Sunflower by Gyula Krúdy – …young Eveline leaves the city and returns to her country estate to escape the memory of her desperate love for the unscrupulous charmer Kálmán. There she encounters the melancholy Álmos-Dreamer, who is languishing for love of her, and is visited by the bizarre and beautiful Miss Maszkerádi, a woman who is a force of nature. The plot twists and turns; elemental myth mingles with sheer farce: Krúdy brilliantly illuminates the shifting contours and acid colors of the landscape of desire.

Four Seasons in Rome by Anthony Doerr – Exquisitely observed, Four Seasons in Rome describes Doerr’s varied adventures in one of the most enchanting cities in the world. He reads Pliny, Dante, and Keats — the chroniclers of Rome who came before him — and visits the piazzas, temples, and ancient cisterns they describe. He attends the vigil of a dying Pope John Paul II and takes his twins to the Pantheon in December to wait for snow to fall through the oculus. He and his family are embraced by the butchers, grocers, and bakers of the neighborhood, whose clamor of stories and idiosyncratic child-rearing advice is as compelling as the city itself.

Beyond This Dark House: Poems by Guy Gavriel Kay – I have loved the poetry in Kay’s novels so was intrigued when I found out Kay had published a volume of poems.  Though I usually stick to prose, it’s always fun to read a little outside of my comfort zone.

Debutante by Anne Melville – In 1939, the last London Season before the War, young debutantes await four months of dances, parties, Ascot and opera. Ronnie delights in watching her charismatic brother is chased as the Season’s best catch. Peggy would rather go to Oxford, but concedes to her parent’s wishes. Isabelle feels like a Frenchwoman and resents having to spend the summer with her awful English mother. Lovely Anne feels like an outsider among aristocratic relatives and would rather remain in the country and paint. All four debutantes find the Season entertaining yet constraining. At the Season’s end, Europe faces a world war, threatening all their future dreams in Anne Melville’s engaging novel Debutante.

Indian Summer by William Dean Howells – One of the most charming and memorable romantic comedies in American literature, William Dean Howells’s Indian Summer tells of a season in the life of Theodore Colville. Colville, just turned forty, has spent years as a successful midwestern newspaper publisher. Now he sells his business and heads for Italy, where as a young man he had dreamed of a career as an architect and fallen hopelessly in love. In Florence, Colville runs into Lina Bowen, sometime best friend of the woman who jilted him and the vivacious survivor of an unhappy marriage.
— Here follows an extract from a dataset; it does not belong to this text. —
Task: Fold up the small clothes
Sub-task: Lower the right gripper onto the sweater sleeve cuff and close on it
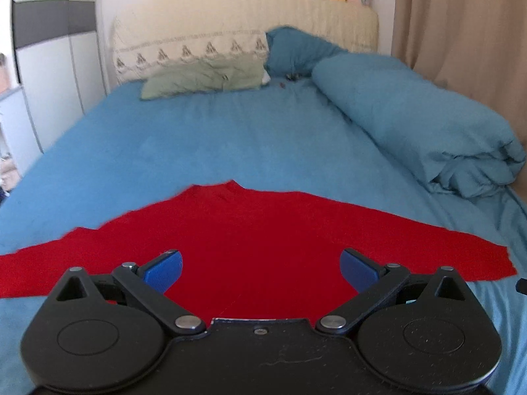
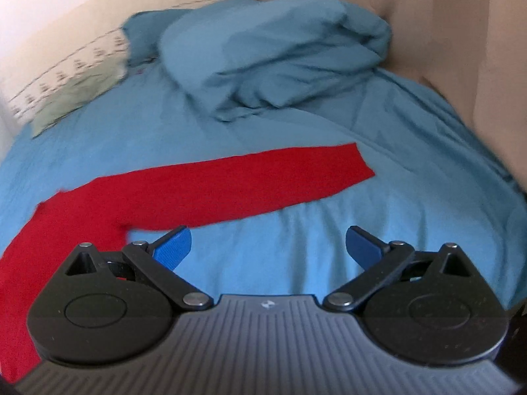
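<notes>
**Red top laid flat, both tools empty before the first fold**

A red long-sleeved top [image 1: 250,247] lies spread on the blue bed sheet [image 1: 197,138], both sleeves stretched out sideways and the neckline pointing away toward the pillows [image 1: 197,65]. The left tool [image 1: 261,271] hovers just over the garment's body, near its lower middle, with its blue pads wide apart and nothing between them. Red cloth fills the gap ahead of it, but the pads do not appear to pinch any of it.

The right tool [image 2: 267,247] is likewise released, its jaws spread and empty. It sits beside the garment instead of over it: bare sheet lies directly ahead between the fingers, the body's side edge is off to its left, and the right sleeve [image 2: 263,181] runs across in front of it, ending at a cuff ahead and slightly right. The rolled duvet [image 2: 273,59] is well beyond (out of the working area).

Judging from this, the laying-out step looks finished and folding has not yet begun, since no part of the top is doubled over. A sensible next move would be to bring a sleeve in across the body. For that the right tool would need to reach forward to the cuff, close on a single layer without gathering the sheet underneath, and carry it leftward while the left tool steadies the body or takes the opposite sleeve.
</notes>
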Demonstrator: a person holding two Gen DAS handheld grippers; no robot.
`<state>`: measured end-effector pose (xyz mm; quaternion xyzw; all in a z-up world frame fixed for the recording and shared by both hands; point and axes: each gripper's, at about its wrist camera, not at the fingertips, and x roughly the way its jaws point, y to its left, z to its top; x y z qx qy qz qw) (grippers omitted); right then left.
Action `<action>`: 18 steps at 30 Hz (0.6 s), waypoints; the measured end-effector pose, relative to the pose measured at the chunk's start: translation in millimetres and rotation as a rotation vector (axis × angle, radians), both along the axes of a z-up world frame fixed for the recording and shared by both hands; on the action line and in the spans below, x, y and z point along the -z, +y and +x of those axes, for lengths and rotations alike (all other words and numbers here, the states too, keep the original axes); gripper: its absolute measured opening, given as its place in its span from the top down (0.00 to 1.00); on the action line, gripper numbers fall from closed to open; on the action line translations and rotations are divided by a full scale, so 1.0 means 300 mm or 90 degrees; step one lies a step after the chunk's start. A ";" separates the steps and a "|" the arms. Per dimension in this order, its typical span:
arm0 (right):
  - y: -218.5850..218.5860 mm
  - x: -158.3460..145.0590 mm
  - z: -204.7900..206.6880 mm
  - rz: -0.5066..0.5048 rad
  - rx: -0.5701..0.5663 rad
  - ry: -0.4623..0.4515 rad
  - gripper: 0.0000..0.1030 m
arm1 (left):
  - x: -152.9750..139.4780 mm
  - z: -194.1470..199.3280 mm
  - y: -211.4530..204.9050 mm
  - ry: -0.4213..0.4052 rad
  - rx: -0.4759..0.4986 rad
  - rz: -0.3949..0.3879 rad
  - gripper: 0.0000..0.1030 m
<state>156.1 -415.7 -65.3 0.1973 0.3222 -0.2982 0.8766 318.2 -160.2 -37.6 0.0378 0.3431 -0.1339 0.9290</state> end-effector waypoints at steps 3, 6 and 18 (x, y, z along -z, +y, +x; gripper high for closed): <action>-0.092 0.103 0.090 0.001 0.035 0.008 0.00 | 0.067 0.104 -0.059 0.024 0.007 0.001 0.00; -0.162 0.186 0.152 0.006 0.057 0.009 0.00 | 0.122 0.190 -0.118 0.041 -0.011 0.029 0.00; -0.339 0.401 0.262 0.108 0.124 -0.009 0.20 | 0.375 0.401 -0.253 0.131 -0.049 0.052 0.00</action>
He also meets her young visitor, twenty-year-old Imogene Graham—lovely, earnest to a fault, and brimming with the excitement of her first encounter with the great world.
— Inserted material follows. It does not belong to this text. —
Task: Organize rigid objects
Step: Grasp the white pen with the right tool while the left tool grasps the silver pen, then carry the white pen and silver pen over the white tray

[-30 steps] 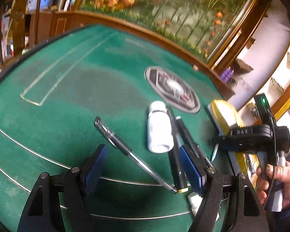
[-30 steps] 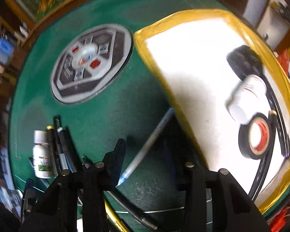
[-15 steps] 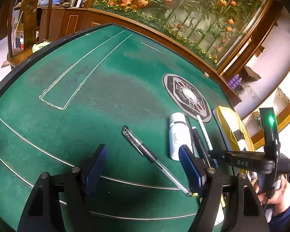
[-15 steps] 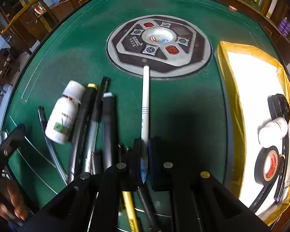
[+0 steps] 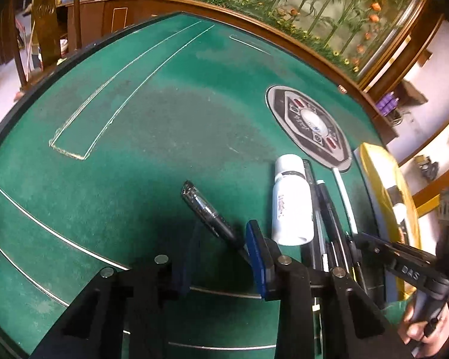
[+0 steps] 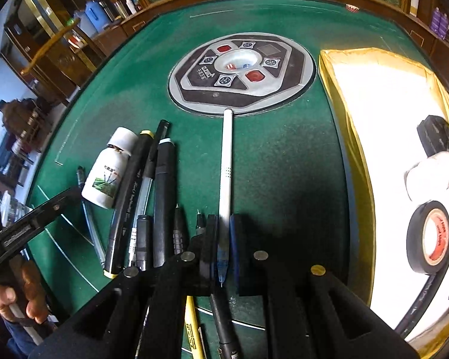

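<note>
On the left wrist view, my left gripper [image 5: 223, 249] sits low over the green bench [image 5: 164, 137], its blue pads narrowed around the clear ballpoint pen [image 5: 208, 209]; the right pad looks against the pen's grip, the left one is in shadow, so I cannot tell if it is truly clamped. Just right of that pen lies the white bottle [image 5: 291, 200] on its side, then a row of dark pens [image 5: 329, 206] beside it. Over to the right wrist view: my right gripper [image 6: 223, 239] is closed tight on the white pen [image 6: 227, 161], whose far end touches the rim of the round control panel [image 6: 242, 71] set in the bench. Left of it, the white bottle [image 6: 110, 169] lies touching the black marker [image 6: 131, 200], more pens alongside. On the right, the yellow tray [image 6: 341, 95] holds a roll of black tape [image 6: 431, 237] and a second white bottle [image 6: 432, 173].
</note>
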`<state>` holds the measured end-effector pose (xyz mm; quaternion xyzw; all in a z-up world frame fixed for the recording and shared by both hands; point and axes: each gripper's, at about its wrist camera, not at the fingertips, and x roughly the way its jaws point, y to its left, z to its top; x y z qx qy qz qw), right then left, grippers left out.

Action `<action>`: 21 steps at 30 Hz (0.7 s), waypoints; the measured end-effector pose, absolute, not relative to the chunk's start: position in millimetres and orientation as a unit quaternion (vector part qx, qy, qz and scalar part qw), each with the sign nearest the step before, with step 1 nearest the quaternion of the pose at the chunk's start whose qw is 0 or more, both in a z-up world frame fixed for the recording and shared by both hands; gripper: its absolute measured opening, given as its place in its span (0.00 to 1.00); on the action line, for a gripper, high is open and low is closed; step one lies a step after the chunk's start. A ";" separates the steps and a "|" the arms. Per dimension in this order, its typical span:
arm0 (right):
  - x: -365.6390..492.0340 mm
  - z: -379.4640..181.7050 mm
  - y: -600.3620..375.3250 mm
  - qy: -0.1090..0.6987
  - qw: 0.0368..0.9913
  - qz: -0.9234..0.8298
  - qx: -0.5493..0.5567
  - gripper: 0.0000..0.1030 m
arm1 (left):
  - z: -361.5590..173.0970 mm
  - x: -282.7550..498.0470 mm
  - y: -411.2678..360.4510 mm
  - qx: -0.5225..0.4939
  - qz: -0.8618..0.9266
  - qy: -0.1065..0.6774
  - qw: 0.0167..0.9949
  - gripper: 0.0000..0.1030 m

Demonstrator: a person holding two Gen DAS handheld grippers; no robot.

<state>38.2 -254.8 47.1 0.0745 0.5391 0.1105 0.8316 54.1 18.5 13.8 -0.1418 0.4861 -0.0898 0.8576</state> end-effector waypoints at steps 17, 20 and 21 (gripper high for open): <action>37.1 39.3 -251.5 0.497 0.855 0.135 0.054 0.07 | 12.0 22.1 -13.4 0.017 -0.059 0.446 0.893 0.10; 41.4 38.8 -246.8 0.495 0.858 0.131 0.041 0.07 | 11.8 22.9 -12.8 0.014 -0.064 0.443 0.894 0.10; 41.0 39.1 -245.1 0.494 0.859 0.129 0.036 0.07 | 11.7 23.2 -11.9 0.013 -0.067 0.444 0.894 0.10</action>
Alfred and Guinevere by James Schuyler – One of the finest American poets of the second half of the twentieth century, James Schuyler was at the same time a remarkable novelist. Alfred and Guinevere are two children who have been sent by their parents to spend the summer at their grandmother’s house in the country. There they puzzle over their parents’ absence and their relatives’ habits, play games and pranks, make friends and fall out with them, spat and make up. Schuyler has a pitch-perfect ear for the children’s voices, and the story, told entirely through snatches of dialogue and passages from Guinevere’s diary, is a tour de force of comic and poetic invention. The reader discovers that beneath the book’s apparently guileless surface lies a very sophisticated awareness of the complicated ways in which words work to define the often perilous boundaries between fantasy and reality, innocence and knowledge.
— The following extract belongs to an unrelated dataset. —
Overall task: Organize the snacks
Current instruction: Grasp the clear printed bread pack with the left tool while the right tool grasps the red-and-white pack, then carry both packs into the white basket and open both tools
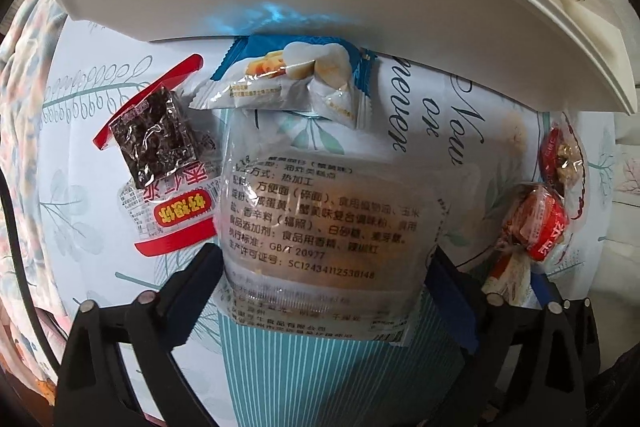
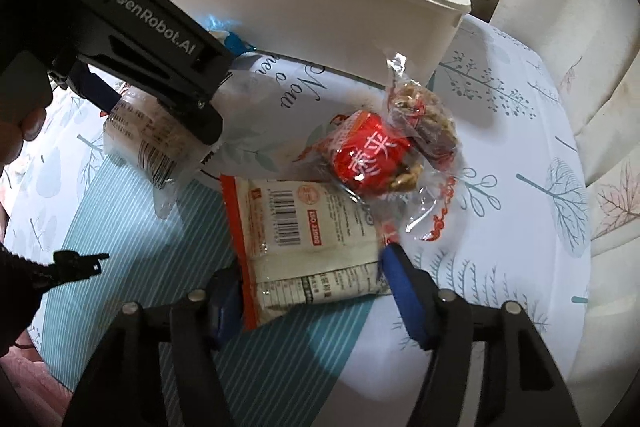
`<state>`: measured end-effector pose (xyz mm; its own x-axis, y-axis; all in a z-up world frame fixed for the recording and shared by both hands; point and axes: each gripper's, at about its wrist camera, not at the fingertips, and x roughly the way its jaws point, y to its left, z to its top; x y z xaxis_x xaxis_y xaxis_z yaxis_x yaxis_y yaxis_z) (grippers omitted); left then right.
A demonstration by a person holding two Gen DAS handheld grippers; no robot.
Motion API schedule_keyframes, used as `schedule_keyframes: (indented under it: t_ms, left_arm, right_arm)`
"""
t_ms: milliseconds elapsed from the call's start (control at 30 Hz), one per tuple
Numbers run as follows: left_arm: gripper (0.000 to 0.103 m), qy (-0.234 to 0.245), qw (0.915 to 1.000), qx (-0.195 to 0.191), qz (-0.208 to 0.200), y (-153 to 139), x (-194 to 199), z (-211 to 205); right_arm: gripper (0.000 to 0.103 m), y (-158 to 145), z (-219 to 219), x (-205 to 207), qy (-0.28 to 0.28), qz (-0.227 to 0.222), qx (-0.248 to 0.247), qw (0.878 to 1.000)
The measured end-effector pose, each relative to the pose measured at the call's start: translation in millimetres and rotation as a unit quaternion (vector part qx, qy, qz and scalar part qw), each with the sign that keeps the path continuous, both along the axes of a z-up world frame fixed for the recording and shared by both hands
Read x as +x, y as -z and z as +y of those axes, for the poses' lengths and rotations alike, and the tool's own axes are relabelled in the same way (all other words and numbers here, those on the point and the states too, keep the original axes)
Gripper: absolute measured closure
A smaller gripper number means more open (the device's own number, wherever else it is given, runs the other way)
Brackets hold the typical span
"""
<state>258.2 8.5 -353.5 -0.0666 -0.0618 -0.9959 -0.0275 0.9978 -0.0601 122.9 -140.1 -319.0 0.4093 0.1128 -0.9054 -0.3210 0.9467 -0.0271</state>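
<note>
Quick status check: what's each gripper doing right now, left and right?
Left gripper: jaws open around the clear snack packet, no visible pinch.
Right gripper: jaws around the orange-edged snack packet; grip cannot be told.

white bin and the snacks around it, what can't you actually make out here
- White bin contents: right wrist view shows only clear plastic at the top; its wall hides the rest.
- Blue snack packet: left wrist view, its top edge is tucked under the bin's rim.
- Orange-edged packet: right wrist view, whether the right claw presses on it; small print unreadable.
- Clear printed packet: left wrist view, contents blurred behind print.
</note>
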Motion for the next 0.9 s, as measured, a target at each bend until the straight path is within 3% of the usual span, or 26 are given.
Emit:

Skylark by Dezső Kosztolányi – It is 1900, give or take a few years. The Vajkays—call them Mother and Father—live in Sárszeg, a dead-end burg in the provincial heart of the Austro-Hungarian Empire. Father retired some years ago to devote his days to genealogical research and quaint questions of heraldry. Mother keeps house. Both are utterly enthralled with their daughter, Skylark. Unintelligent, unimaginative, unattractive, and unmarried, Skylark cooks and sews for her parents and anchors the unremitting tedium of their lives.  Now Skylark is going away, for one week only, it’s true, but a week that yawns endlessly for her parents. What will they do? Before they know it, they are eating at restaurants, reconnecting with old friends, attending the theater. And this is just a prelude to Father’s night out at the Panther Club, about which the less said the better. Drunk, in the light of dawn Father surprises himself and Mother with his true, buried, unspeakable feelings about Skylark.  Then, Skylark is back. Is there a world beyond the daily grind and life’s creeping disappointments.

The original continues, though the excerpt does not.